Go through the listing below and show each line that has the word "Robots".

·····

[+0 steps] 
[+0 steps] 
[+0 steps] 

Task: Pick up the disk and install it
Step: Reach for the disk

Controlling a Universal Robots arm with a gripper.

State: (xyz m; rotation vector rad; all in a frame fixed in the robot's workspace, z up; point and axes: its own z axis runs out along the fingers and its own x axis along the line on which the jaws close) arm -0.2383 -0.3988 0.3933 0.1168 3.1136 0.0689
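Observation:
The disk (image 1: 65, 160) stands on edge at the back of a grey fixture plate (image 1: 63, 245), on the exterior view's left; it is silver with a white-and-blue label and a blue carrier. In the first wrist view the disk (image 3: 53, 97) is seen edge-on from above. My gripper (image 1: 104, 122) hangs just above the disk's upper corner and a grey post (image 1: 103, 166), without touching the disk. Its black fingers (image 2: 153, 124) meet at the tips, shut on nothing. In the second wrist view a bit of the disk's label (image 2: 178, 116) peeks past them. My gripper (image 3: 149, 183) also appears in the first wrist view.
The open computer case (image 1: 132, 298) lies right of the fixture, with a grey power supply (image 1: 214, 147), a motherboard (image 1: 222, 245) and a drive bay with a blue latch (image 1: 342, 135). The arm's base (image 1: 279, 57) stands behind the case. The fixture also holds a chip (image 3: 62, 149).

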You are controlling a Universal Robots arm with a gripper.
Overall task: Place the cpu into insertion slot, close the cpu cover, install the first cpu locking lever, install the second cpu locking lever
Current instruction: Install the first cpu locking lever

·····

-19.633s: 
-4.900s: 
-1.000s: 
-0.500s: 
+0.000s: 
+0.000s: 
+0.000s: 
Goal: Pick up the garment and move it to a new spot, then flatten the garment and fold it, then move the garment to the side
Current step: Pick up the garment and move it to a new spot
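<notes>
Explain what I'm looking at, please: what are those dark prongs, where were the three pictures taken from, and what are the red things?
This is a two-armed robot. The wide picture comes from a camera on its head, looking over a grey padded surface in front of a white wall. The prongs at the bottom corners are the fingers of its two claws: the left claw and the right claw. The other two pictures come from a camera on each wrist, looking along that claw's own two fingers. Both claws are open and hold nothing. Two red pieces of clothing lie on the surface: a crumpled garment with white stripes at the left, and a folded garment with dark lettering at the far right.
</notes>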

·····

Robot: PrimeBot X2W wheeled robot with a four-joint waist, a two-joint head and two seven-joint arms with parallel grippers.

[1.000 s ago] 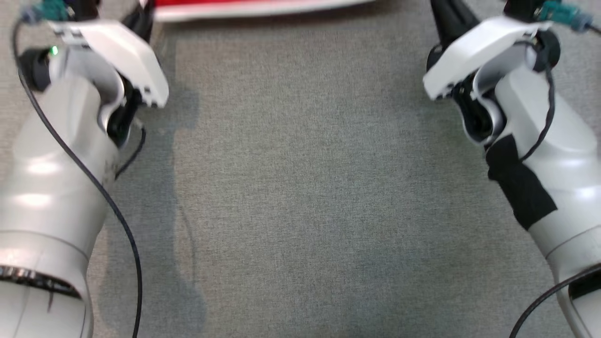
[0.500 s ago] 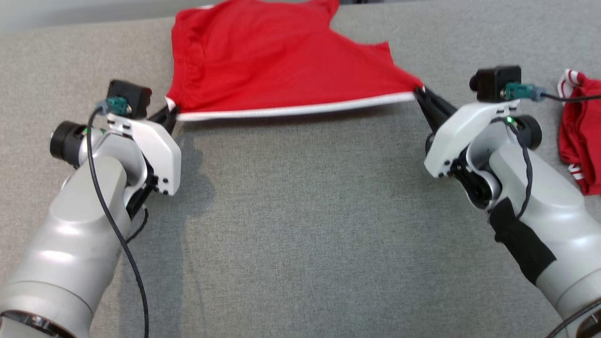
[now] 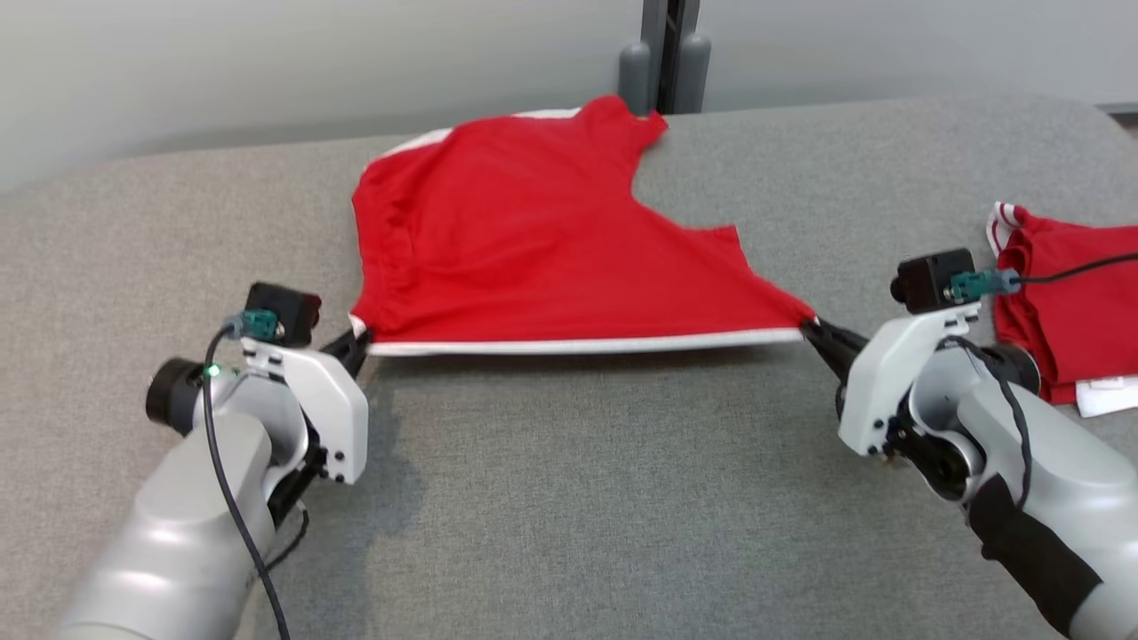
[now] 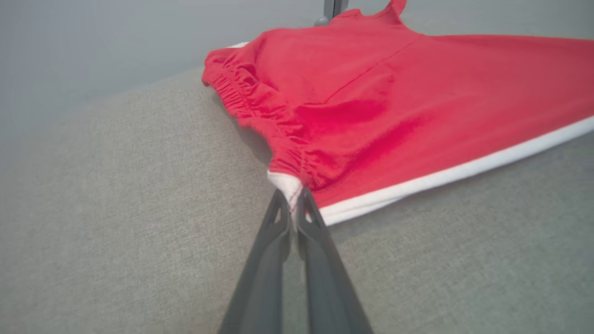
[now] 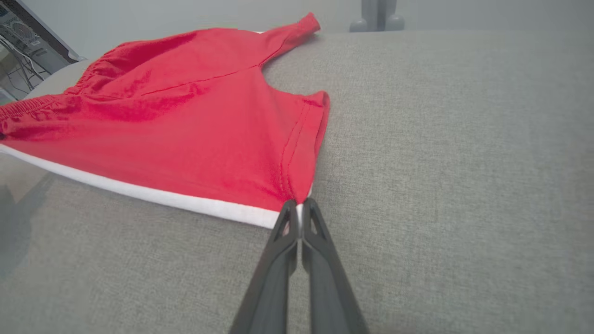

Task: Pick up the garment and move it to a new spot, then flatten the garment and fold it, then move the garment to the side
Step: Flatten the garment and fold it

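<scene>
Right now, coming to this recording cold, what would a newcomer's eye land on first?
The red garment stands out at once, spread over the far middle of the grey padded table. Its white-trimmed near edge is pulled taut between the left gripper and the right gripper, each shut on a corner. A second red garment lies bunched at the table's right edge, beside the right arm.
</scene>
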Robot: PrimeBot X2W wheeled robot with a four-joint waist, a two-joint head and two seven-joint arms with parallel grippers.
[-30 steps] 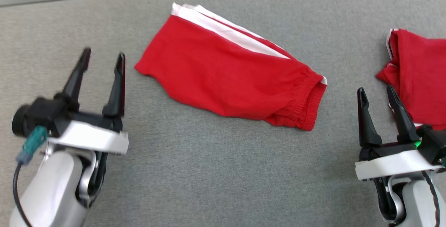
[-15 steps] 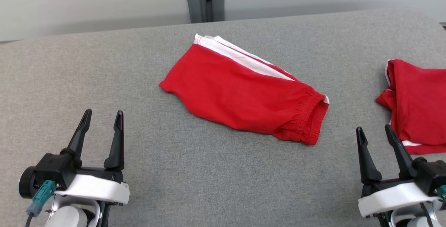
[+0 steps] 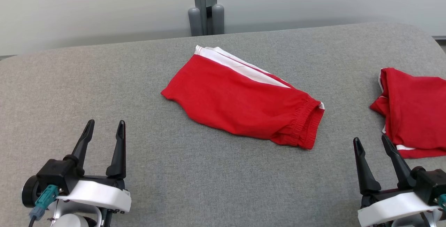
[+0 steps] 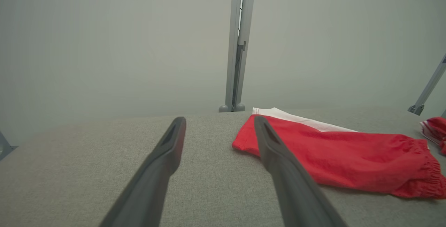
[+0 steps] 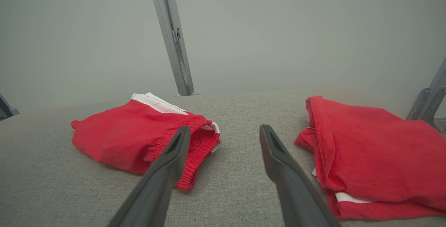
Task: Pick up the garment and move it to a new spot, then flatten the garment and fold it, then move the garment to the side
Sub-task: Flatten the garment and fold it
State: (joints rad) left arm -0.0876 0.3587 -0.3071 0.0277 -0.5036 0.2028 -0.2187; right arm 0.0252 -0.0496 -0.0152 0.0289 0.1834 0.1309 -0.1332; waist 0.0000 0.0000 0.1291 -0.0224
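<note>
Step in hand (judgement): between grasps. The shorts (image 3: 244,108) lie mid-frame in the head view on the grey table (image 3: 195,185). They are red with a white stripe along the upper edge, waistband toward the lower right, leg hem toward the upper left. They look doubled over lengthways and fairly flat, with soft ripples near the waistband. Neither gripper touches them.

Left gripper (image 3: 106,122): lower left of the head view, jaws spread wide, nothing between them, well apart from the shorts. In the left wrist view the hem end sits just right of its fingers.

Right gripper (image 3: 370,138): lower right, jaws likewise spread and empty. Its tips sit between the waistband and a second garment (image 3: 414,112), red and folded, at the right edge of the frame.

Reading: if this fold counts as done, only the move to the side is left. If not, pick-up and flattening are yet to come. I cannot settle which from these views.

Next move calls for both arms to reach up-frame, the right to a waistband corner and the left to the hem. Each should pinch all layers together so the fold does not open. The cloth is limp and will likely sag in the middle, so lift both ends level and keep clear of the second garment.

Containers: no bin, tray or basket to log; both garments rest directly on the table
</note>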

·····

■ **Solved exercise**:
Controlling a Universal Robots arm with a gripper.
You are controlling a Universal Robots arm with a gripper.

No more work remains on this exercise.